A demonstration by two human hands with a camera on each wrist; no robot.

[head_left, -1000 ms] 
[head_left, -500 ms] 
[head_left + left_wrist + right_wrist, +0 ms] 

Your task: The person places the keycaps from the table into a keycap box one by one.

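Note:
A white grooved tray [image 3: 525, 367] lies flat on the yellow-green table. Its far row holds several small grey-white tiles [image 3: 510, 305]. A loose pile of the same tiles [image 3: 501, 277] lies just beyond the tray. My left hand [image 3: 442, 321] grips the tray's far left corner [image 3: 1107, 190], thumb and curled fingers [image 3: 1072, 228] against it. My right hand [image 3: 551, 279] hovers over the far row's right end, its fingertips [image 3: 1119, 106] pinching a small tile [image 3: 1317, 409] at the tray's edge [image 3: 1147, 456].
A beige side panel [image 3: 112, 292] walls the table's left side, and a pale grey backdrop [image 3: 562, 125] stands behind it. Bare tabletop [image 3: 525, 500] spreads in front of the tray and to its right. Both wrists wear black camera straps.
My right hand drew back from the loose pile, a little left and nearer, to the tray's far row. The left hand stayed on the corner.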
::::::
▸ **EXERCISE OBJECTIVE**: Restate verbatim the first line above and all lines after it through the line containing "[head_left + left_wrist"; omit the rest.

▸ **EXERCISE SOLUTION**:
A demonstration by two human hands with a camera on each wrist; no robot.

[head_left, -1000 ms] 
[head_left, -500 ms] 
[head_left + left_wrist + right_wrist, +0 ms] 

The exercise requires no additional content.